- [EXERCISE OBJECTIVE]: Find the line containing "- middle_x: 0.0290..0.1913" in the listing below. Repeat it exactly, along with each following line up to and including the one containing "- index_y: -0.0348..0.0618".

- [PROVIDED DATA]:
*-*-*

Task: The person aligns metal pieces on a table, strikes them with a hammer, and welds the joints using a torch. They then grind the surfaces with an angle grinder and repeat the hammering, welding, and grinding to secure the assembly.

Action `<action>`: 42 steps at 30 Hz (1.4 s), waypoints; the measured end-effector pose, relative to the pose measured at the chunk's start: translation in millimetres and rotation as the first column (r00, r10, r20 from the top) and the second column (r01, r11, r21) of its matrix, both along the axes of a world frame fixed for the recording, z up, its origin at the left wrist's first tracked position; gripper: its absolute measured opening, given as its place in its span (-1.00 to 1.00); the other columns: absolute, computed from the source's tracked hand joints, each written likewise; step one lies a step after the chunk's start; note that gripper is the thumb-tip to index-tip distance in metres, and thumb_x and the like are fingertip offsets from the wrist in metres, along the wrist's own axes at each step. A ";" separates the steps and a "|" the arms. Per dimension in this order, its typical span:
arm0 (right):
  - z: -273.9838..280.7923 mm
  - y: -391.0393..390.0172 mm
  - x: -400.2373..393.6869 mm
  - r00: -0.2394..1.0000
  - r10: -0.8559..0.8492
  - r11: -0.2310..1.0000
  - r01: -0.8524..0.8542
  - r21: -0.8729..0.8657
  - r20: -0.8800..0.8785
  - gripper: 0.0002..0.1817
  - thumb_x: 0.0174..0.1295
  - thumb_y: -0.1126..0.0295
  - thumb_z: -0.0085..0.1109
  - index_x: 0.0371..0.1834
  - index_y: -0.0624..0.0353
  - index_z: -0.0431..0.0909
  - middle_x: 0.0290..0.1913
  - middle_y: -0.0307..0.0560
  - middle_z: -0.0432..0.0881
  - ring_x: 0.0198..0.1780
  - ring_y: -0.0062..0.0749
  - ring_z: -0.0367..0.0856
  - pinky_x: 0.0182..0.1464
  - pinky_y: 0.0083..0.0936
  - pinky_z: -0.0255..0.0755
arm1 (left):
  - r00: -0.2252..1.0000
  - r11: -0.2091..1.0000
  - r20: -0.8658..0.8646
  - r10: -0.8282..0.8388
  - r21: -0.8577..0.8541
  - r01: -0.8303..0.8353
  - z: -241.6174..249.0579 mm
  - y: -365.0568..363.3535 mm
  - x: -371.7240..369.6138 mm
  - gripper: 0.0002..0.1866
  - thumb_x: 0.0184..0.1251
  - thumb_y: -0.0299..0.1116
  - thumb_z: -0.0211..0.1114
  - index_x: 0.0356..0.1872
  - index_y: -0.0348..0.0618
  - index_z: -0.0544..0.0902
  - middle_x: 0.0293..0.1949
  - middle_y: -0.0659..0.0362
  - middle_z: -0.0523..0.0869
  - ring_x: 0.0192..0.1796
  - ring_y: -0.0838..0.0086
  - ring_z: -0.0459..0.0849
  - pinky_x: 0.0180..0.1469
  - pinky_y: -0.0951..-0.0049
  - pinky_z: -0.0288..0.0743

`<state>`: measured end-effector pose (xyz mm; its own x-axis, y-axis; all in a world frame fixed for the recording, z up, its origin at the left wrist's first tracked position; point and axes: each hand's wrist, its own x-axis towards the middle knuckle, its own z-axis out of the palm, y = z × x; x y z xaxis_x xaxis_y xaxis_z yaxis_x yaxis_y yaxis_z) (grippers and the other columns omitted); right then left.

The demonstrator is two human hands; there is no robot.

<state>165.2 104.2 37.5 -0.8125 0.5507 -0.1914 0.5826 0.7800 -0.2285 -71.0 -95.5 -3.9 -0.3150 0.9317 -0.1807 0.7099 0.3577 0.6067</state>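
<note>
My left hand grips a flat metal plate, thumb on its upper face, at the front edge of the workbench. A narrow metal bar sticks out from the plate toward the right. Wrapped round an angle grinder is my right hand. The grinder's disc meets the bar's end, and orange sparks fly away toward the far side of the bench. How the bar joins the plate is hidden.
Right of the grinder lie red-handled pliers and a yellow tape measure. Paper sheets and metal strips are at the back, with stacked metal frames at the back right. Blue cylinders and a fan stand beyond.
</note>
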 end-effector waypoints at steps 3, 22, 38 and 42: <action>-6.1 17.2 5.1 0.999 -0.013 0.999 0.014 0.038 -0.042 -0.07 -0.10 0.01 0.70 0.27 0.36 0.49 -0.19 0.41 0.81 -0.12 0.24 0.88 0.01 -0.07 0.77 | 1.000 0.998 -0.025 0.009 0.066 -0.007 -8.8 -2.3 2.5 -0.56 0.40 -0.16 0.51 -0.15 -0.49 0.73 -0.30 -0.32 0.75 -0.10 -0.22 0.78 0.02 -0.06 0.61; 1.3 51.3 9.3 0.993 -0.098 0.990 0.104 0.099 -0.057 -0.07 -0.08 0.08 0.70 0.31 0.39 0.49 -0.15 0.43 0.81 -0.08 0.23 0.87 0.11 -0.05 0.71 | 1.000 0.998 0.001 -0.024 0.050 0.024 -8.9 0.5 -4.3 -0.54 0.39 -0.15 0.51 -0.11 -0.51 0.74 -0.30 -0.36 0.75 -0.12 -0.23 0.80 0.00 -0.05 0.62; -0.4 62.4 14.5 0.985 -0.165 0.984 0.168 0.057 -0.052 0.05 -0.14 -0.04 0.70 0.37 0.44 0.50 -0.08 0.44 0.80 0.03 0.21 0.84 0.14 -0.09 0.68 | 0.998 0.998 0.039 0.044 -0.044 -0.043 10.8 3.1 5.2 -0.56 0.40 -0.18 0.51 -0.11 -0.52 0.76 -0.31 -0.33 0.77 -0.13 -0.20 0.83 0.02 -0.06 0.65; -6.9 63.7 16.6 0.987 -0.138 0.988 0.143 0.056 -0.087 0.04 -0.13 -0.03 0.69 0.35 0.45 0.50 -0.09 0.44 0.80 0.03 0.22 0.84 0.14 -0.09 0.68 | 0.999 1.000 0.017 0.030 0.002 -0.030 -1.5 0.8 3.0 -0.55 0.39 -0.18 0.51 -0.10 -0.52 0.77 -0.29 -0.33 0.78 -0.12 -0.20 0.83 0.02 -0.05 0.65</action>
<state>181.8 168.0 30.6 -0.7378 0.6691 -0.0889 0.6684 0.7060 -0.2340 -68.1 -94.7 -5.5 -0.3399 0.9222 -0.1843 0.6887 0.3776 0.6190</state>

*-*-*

- [YOUR RESPONSE]:
  - middle_x: 0.0290..0.1913
  - middle_y: -0.0307..0.0560
  - middle_z: -0.0432..0.0881
  - ring_x: 0.0198..0.1780
  - ring_y: -0.0062..0.0749
  - ring_z: -0.0367..0.0856
  - pinky_x: 0.0182..0.1464
  - pinky_y: 0.0083..0.0936
  - pinky_z: -0.0255..0.0755
arm1 (left):
  - r00: -0.2252..1.0000
  - r11: -0.2091..1.0000
  - r20: -0.8658..0.8646
  - r10: -0.8282..0.8388
  - r21: -0.8577..0.8541
  - r01: -0.8303..0.8353
  - z: -241.6174..249.0579 mm
  - y: -365.0568..363.3535 mm
  - x: -371.7240..369.6138 mm
  - gripper: 0.0002..0.1866
  - thumb_x: 0.0184..0.1251
  - thumb_y: -0.0299..0.1116
  - thumb_z: -0.0211..0.1114
  - index_x: 0.0356..0.1872
  - index_y: -0.0348..0.0618

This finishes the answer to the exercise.